Variety breeding is the key to the development of the seed industry, and germplasm resources can be regarded as the basis for breeding varieties. A comprehensive insight into the genetic diversity of germplasm resources is of great significance for crop genetic improvement. With the development of molecular marker technology, single-nucleotide polymorphism (SNP) has been widely used in the genetic diversity analysis of faba bean due to its numerous genomic loci in the genome, wide distribution, genetic stability, easy genotyping, and high-throughput automated analysis [8,9]. Currently, peas [10], rice beans [11], mungbeans [12,13], chickpeas [14], pigeonpeas [15], lupinus [16], and other legume crops have had their genome completely sequenced, which greatly accelerated their breeding process. The faba bean has 2n = 12 chromosomes with a 13,000 Mb genome size [17]. Its genome sequencing work has not been carried out to date, which limits the pace of its molecular research. The SNP genotyping platform based on liquid-phase probe targeted capture technology is characterized by high throughput and efficiency, high flexibility, and low cost, which is especially advantageous for species with large genomes and has already been successfully applied in major food crops, including barley [18], tomato [19], maize [20], rice [21,22], and wheat [23,24,25].
Link et al. [26] used RAPD markers to analyze the genetic diversity of 13 European small-grain faba bean accessions, six European large-grain accessions, and nine Mediterranean accessions, finding that the genetic diversity of the small-grain accessions was relatively high.

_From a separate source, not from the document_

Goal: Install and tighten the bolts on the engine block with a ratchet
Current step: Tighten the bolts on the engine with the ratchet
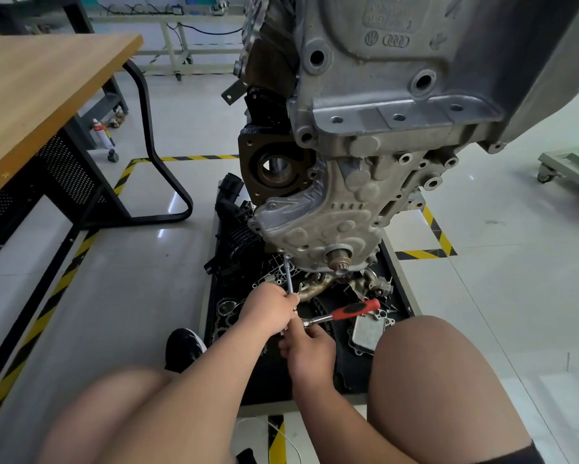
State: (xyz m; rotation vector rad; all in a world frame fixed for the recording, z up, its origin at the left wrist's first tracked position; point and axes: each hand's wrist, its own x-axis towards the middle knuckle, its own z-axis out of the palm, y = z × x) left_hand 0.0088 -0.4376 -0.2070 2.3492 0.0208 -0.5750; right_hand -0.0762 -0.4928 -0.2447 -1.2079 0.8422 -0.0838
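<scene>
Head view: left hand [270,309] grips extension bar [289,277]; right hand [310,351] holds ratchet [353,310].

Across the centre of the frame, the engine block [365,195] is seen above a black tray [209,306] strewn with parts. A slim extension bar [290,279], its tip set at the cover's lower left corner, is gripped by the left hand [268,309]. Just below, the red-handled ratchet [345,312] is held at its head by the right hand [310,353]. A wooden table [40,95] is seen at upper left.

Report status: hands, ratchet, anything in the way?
Left hand grips extension bar; right hand holds ratchet head. Bar tip on bolt at engine block's lower edge. Loose parts crowd tray below handle.
</scene>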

Tufan et al. [27] used 25 polymorphic SSR markers to study the genetic variation of 22 faba bean accessions from the ICARDA (International Center for Agricultural Research in the Dry Areas) and Turkey, finding sufficient genetic diversity among the faba bean accessions, which could be directly used in breeding projects. After, Kaur et al. [28] evaluated the genetic diversity of 45 faba bean varieties using 768 SNP markers; they divided these into two main groups, the second of which can be further subdivided into three subgroups. Additionally, El-Esawi et al. [29] assessed the genetic diversity and population structure of the 35 faba bean accessions from three different geographical regions (North Africa, East Africa, and the Near East) using SSR markers, finding that the relationship between faba bean accessions in North and East Africa were closer than that with the Near East accessions. Göl et al. [30] used 32 SSR markers to analyze the population structure diversity and found that the segregation of the faba bean populations was correlated with their geographical origins.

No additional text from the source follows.